Today, Vietnam is a reasonably prosperous land with friendly
relations with its former enemy, the United States. After Vietnam, no
other "dominos" fell and there was no bloodbath in that country. Of
course, it could have been different -- and elsewhere, sometimes, it has
been. But even when local skies darken, the world doesn't end.
And here's the truth of the matter: the world won't end, not in Iraq,
not in Afghanistan, not in the United States, if we end our wars and
withdraw. The sky won't fall, even if the U.S. gets out reasonably
quickly, even if subsequently blood is spilled and things don't go well
in either country.
We got our troops there remarkably quickly. We're quite capable of
removing them at a similar pace. We could, that is, leave. There are,
undoubtedly, better and worse ways of doing this, ways that would
further penalize the societies we've invaded, and ways that might be of
some use to them, but either way we could go.

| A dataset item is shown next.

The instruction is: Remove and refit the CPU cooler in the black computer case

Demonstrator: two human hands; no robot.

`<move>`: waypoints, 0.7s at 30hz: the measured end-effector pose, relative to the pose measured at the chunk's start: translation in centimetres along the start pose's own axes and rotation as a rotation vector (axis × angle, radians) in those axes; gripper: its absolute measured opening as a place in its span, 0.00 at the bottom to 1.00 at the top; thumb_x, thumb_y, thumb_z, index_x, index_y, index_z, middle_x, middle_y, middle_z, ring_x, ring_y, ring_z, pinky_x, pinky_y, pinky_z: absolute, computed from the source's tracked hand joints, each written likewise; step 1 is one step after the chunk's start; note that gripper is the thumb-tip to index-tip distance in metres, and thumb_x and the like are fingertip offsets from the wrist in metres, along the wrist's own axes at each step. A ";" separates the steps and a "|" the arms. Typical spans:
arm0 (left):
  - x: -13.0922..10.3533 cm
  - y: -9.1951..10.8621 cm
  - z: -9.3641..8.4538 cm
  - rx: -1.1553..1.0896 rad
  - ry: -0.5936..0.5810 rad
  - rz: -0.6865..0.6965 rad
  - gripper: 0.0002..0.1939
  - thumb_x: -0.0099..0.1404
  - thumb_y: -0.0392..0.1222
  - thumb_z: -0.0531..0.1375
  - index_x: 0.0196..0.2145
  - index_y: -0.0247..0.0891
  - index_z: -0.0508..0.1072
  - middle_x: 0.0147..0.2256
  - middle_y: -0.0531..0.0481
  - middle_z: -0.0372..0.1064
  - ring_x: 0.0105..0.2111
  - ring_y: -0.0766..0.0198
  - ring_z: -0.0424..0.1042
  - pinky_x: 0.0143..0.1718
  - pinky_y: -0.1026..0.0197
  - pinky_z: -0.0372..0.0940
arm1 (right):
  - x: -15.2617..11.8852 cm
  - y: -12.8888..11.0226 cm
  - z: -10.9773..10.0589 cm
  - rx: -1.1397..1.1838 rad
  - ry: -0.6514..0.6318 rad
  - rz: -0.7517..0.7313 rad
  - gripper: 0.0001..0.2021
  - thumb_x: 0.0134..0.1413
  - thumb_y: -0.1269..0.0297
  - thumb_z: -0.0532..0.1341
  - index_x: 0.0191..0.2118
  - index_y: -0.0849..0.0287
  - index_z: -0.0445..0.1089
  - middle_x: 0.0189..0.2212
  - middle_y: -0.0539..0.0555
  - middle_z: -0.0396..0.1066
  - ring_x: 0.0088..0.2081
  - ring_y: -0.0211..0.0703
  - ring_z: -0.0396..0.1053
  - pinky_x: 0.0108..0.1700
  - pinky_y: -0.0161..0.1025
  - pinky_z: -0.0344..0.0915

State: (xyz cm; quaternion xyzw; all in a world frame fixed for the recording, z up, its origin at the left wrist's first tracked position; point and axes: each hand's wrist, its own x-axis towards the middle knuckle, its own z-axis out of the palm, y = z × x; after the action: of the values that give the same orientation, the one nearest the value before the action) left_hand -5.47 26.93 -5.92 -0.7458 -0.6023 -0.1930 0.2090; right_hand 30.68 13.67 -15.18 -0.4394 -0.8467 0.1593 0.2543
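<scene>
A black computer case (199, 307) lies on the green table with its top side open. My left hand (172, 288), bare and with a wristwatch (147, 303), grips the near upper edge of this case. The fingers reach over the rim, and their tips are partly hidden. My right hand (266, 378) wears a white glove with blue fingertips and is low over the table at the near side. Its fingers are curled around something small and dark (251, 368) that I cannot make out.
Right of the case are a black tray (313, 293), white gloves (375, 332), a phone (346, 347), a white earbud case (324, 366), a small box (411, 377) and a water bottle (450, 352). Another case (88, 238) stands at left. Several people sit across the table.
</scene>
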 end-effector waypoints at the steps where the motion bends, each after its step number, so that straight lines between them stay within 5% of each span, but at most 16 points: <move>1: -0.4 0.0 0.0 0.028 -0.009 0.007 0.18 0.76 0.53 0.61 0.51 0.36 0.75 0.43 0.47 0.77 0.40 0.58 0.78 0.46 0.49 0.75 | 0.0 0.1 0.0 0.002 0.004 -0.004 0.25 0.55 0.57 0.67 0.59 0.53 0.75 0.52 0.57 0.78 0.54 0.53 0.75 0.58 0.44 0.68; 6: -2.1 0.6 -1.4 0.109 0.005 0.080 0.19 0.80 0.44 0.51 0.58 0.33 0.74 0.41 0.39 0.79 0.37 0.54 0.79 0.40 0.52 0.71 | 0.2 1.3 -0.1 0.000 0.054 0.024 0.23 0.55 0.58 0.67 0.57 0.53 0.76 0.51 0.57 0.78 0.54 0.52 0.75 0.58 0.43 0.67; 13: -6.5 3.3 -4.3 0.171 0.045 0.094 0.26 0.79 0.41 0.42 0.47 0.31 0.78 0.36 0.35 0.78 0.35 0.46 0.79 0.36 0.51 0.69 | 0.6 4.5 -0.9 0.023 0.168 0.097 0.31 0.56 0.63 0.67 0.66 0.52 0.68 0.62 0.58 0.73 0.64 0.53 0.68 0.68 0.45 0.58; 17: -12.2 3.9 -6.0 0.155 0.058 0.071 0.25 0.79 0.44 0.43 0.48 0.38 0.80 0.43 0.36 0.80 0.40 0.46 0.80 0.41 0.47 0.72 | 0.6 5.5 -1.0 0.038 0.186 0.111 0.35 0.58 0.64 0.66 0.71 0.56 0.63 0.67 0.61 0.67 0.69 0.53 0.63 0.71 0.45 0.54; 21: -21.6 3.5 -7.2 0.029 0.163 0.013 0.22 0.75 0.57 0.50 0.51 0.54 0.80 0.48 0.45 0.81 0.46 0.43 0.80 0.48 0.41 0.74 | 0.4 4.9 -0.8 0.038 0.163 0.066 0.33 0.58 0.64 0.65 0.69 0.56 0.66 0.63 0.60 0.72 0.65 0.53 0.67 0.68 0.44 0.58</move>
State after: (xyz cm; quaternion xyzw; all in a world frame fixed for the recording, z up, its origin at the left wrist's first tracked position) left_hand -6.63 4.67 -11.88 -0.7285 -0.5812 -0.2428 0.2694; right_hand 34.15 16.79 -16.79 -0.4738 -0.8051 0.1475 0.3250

A Brief History of American Withdrawal
Of course, there's a small problem here. All evidence indicates that
Washington doesn't want to withdraw -- not really, not from either
region. It has no interest in divesting itself of the global
control-and-influence business, or of the military-power racket. That's
hardly surprising since we're talking about a great imperial power and
control (or at least imagined control) over the planet's strategic oil
lands.
And then there's another factor to consider: habit. Over the
decades, Washington has gotten used to staying. The U.S. has long been
big on arriving, but not much for departure. After all, 65 years later,
striking numbers of American forces are still garrisoning the two major
defeated nations of World War II, Germany and Japan. We still have
about three dozen military bases on the modest-sized Japanese island of Okinawa,
and are at this very moment fighting
tooth and nail, diplomatically speaking, not to be forced to
abandon one of them. The Korean War was suspended in an armistice 57
years ago and, again, striking numbers of American troops still garrison
South Korea.
Similarly, to skip a few decades, after the Serbian air campaign of
the late 1990s, the U.S. built-up the enormous Camp Bondsteel in
Kosovo with its seven-mile
perimeter, and we're still there. After Gulf War I, the U.S.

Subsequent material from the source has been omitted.